Weiter geht’s mit den etwas anderen Innenbetrachtungen zur aktuellen Lage, 2. Teil:
Eine neue Idee muss her. Noch nicht gedachte Gedanken. Was wurde noch nicht erwogen? Was habe ich bisher ausgeschlossen? Was war bisher undenkbar? Es muss eine Lösung geben. Es gibt ganz sicher Möglichkeiten. Aber was und welche? Es ist tatsächlich so, dass mir diese notwendigen neuen Dinge verschlossen bleiben. Ich probiere ständig neue Gedanken aus. Aber nichts funktioniert. Ich fühle mich wie in einer großen Systemblase gefangen. Ich finde nicht raus, sehe durch die Blasenmembran nur verschwommen die Außenwelt, kann nicht durchdringen. Wenn ich es versucht pralle ich zurück wie eine Flipperkugel. Werde durchgeschüttelt und lande doch immer wieder in dieser seltsam sinnlosen Welt.

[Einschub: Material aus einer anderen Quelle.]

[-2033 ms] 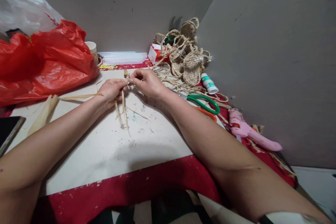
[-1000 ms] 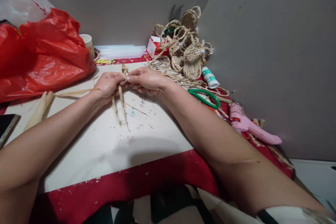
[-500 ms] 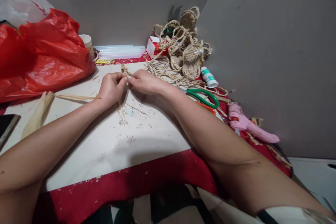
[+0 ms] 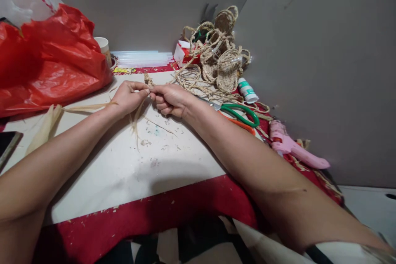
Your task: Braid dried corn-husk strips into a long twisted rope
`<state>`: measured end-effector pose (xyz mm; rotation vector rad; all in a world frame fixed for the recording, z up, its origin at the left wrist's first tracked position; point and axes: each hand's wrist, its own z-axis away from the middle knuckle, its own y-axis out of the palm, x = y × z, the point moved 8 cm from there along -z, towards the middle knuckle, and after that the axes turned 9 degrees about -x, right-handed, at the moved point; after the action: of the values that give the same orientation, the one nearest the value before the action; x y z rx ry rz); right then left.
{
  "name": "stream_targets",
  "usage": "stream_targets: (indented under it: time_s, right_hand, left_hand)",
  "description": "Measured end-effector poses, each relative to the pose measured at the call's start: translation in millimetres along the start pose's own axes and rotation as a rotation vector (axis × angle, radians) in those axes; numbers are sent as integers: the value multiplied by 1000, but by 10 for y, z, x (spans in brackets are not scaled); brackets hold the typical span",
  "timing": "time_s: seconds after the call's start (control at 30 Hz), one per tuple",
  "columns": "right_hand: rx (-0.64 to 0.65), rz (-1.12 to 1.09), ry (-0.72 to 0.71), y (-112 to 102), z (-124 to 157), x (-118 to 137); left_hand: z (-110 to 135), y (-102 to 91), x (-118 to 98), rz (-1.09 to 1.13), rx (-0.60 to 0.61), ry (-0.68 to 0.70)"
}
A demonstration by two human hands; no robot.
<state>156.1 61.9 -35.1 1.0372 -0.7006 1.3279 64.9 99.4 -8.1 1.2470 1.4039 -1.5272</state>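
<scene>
My left hand [image 4: 129, 95] and my right hand [image 4: 170, 98] meet fingertip to fingertip over the white board. Both are pinched on a thin braid of dried straw-coloured husk [image 4: 148, 79], whose knobbly end sticks out beyond the fingers. The part between the fingertips is hidden. Loose husk strands [image 4: 135, 126] hang below my left hand. A long dry strip [image 4: 89, 107] passes by my left wrist, and a wider pale husk [image 4: 45, 130] lies on the board beside my left forearm.
Braided cord and woven coils [image 4: 227, 68] are heaped at the back right. Green-handled scissors [image 4: 243, 114], an orange handle, a white-and-green bottle [image 4: 247, 90] and a pink glue gun [image 4: 286, 142] lie along the right. A red plastic bag [image 4: 58, 64], paper cup [image 4: 103, 47] and clear sticks [image 4: 142, 58] stand behind.
My right hand has rolled, so its curled lower fingers and palm side now show. My left fingers have straightened a little, and the hanging strands have swung left.
</scene>
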Motion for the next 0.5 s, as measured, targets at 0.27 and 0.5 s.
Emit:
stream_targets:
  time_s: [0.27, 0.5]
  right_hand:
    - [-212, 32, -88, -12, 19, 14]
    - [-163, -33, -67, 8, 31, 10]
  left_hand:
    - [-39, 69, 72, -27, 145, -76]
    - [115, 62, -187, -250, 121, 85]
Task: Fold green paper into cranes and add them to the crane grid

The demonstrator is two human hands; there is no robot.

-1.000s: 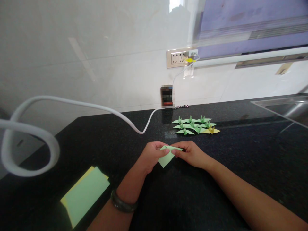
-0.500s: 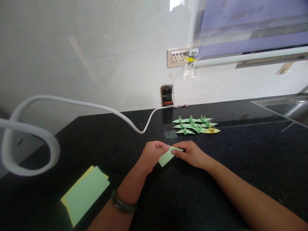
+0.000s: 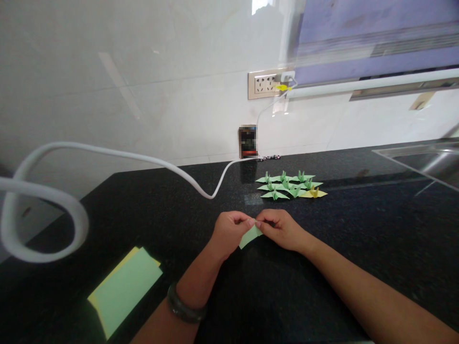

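Observation:
A small folded piece of pale green paper (image 3: 249, 235) is pinched between my two hands above the dark countertop. My left hand (image 3: 231, 231) grips its upper left part, thumb on top. From the other side my right hand (image 3: 281, 228) closes on the paper's upper right, its thumb close to the left thumb. The fingers cover much of the upper edge. Beyond the hands, several green folded paper cranes (image 3: 286, 184) sit in rows, with one yellow crane (image 3: 314, 192) at the near right. A stack of green and yellow paper sheets (image 3: 127, 291) lies left of my left arm.
A thick white cable (image 3: 158, 160) loops over the left side of the black countertop (image 3: 172, 200). A pixelated dark phone-like object (image 3: 248, 142) leans against the wall below a socket panel (image 3: 263, 85). At the right is a metal sink (image 3: 430, 160).
My right hand has shifted slightly left along the paper, bringing both thumbs nearly together. Less of the paper shows, and its right corner is now covered by the fingers.

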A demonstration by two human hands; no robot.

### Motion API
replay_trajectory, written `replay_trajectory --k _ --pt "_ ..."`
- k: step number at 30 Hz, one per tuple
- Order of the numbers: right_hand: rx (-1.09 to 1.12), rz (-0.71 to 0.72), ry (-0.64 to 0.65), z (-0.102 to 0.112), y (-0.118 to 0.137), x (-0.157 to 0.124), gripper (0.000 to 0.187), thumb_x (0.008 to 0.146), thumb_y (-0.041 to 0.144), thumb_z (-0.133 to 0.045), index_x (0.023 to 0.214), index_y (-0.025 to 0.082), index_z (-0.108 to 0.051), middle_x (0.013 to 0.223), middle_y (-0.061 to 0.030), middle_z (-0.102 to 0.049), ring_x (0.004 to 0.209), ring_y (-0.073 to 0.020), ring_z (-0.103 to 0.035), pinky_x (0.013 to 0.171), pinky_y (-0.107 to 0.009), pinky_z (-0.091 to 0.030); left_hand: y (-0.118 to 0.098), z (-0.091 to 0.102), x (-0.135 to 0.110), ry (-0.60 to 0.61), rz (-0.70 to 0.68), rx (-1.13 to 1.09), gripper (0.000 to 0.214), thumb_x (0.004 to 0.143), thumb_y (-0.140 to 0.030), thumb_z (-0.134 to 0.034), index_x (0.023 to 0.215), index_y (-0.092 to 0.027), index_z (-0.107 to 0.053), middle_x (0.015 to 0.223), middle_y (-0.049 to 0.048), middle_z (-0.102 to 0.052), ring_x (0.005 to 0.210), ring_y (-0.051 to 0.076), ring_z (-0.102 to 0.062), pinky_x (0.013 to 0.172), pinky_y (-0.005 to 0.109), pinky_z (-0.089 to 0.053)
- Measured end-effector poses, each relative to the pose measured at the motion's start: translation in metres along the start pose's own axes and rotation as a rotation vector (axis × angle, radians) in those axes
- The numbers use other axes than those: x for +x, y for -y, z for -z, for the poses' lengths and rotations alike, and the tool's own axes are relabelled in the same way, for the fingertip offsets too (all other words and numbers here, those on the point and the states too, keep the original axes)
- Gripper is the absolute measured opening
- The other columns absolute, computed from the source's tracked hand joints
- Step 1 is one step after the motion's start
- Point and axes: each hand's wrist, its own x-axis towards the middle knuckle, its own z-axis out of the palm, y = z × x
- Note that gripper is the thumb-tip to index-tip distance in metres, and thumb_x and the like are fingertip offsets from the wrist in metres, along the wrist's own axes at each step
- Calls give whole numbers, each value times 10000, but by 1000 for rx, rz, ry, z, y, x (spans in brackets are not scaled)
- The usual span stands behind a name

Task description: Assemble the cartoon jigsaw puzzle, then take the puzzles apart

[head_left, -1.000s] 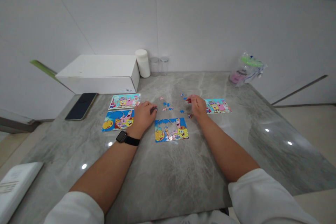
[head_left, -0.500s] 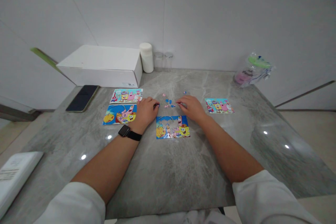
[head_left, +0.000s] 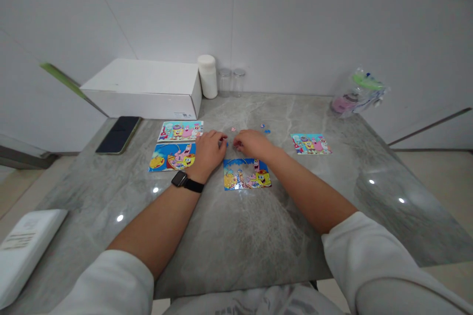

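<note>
My left hand [head_left: 211,152], with a black watch on its wrist, rests beside the blue picture card [head_left: 172,156] and covers its right end. Its fingers are curled, and a bit of a blue puzzle piece [head_left: 227,144] shows at the fingertips. Close by on the right, my right hand [head_left: 253,143] is bent with its fingertips pinched; what they hold is hidden. A partly filled cartoon puzzle [head_left: 247,175] with a grey gap in its upper middle lies just below both hands. Beyond them lie a pink piece [head_left: 233,129] and two bluish pieces [head_left: 267,131].
A turquoise cartoon card [head_left: 180,131] lies above the blue one, and a turquoise puzzle [head_left: 311,143] lies to the right. Behind stand a white box [head_left: 140,101], a white bottle [head_left: 208,77] and two glass jars [head_left: 238,83]. A phone [head_left: 118,135] and a plastic-wrapped cup [head_left: 345,103] flank them.
My right hand has moved left toward my left hand and now covers the loose blue and pink pieces. A blue piece now shows at the upper right, behind my right hand.
</note>
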Motion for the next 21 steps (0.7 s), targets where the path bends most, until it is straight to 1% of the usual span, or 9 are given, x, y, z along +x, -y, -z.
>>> replay_trajectory --k 4,9,14,17,19,21 --pt "16 -28 29 0 0 3 180 926 236 -702 1081 218 -793 1149 -103 -773 1052 -264 -692 883 -330 -476 1 -2 1 -21 -11 -23 190 982 -259 -582 1080 -235 -742 1099 93 -749 1074 316 -657 982 511 -436" --pt "8 -63 97 4 1 13 241 930 257 -700 1154 216 -780 1155 -108 -787 1049 -265 -710 855 -313 -482 0 -1 2 -26 -22 -42 187 973 -252 -586 1076 -235 -742 1085 89 -752 1068 306 -658 966 492 -441" --pt "-16 -57 211 9 3 23 218 903 225 -715 1098 217 -813 1111 -103 -808 1035 -261 -729 827 -289 -480 -2 -1 2 -23 -26 -49 186 973 -248 -585 1072 -238 -741 1075 84 -752 1060 300 -661 955 480 -447" --pt "-18 -53 243 13 3 22 201 886 208 -720 1058 214 -823 1085 -100 -812 1021 -258 -731 814 -285 -476 -3 -2 1 -12 -33 -55 189 977 -250 -580 1077 -238 -741 1086 83 -751 1061 297 -661 951 478 -448" --pt "21 -75 236 16 1 18 175 861 192 -735 1010 212 -823 1045 -85 -813 987 -243 -729 798 -273 -472 -2 -2 0 -18 -36 -62 190 974 -243 -581 1078 -235 -739 1087 80 -751 1063 294 -662 955 474 -449" --pt "139 -119 213 20 -5 11 157 838 172 -745 977 204 -811 998 -63 -809 926 -214 -721 765 -255 -467 -2 -2 1 -29 -40 -77 191 968 -232 -580 1076 -230 -737 1082 79 -751 1062 287 -664 954 463 -453"
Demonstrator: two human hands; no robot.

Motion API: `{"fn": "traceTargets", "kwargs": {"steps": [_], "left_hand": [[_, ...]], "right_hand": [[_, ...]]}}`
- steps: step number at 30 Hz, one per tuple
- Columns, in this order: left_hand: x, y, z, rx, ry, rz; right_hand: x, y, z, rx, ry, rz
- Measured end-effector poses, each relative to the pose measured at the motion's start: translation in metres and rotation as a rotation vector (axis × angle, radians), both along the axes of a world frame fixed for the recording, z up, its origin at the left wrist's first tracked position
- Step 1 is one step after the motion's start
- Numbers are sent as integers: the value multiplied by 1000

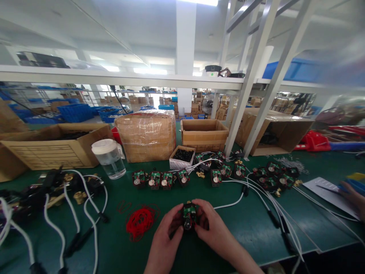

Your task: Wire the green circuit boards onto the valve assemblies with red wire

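Between my two hands is a small black device with an exposed green circuit board (189, 215), close to the table's front edge. My left hand (168, 234) grips its left side, thumb at the lower corner and fingers behind. My right hand (209, 224) closes on the right side in the same way. A white cable (229, 204) runs off to the right from behind my right hand. To the left lies a pile of thin red rubber rings (140, 222). Beyond my hands, similar circuit-board devices (154, 180) stand in a row.
Black devices with white cables (71, 205) crowd the left. A lidded water jug (110, 158) and cardboard boxes (148, 135) line the back, with a small box of black parts (182, 156). More devices (273, 177) and cables lie right. Another person's hand (352, 196) is beside a paper sheet (327, 194).
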State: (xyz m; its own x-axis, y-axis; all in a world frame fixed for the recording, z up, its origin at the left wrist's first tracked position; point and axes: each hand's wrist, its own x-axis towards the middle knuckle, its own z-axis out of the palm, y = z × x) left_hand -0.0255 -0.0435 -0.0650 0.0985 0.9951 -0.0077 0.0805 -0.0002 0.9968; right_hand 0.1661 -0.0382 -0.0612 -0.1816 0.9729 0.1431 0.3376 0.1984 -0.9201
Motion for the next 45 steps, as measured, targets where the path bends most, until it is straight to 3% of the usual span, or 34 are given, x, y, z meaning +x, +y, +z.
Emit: {"fn": "traceTargets", "kwargs": {"steps": [22, 29, 33, 37, 40, 45], "left_hand": [[13, -3, -9, 85, 116, 113], [2, 1, -4, -13, -36, -13], [-5, 2, -2, -19, -45, -82], [-2, -1, -7, 7, -10, -65], [5, -1, -20, 38, -26, 24], [8, 5, -49, 79, -85, 23]], "right_hand": [[-6, -2, 6, 6, -4, -19], [2, -1, 0, -41, 41, 38], [18, 4, 10, -106, 57, 105], [36, 41, 36, 25, -27, 42], [38, 94, 58, 200, -305, -82], [13, 192, 82, 258, -604, -162]]}}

Der Arbeitsmarkt und die KI’s möggen keine Menschen die 50 Jahre oder älter sind. Und während ich mich bewerbe und bewerbe und schon zu alt für viele Recruiter bin werde ich immer noch älter und älter. Das Leben rast vorüber. 18 Monate vergehen. Das Bürgergeld naht. Bei Vorstellungsgeprächen werde ich gefragt:“Wiese sind Sie denn schon soo lange arbeitslos?! oder „Was haben Sie denn die ganze Zeit so gemacht?“ Der neue Job kommt nicht. Aber immer noch wird er erhofft. Die Fragen rotieren und rotieren und rotieren und rotieren. Aber alles bleibt so, wie es die letzten Monate war.
Schon zu viele Tage wie diesen gelebt und verbracht. Vielleicht geschieht doch noch das Wunder? Die Hoffnung bleibt. Nur, wie lange noch?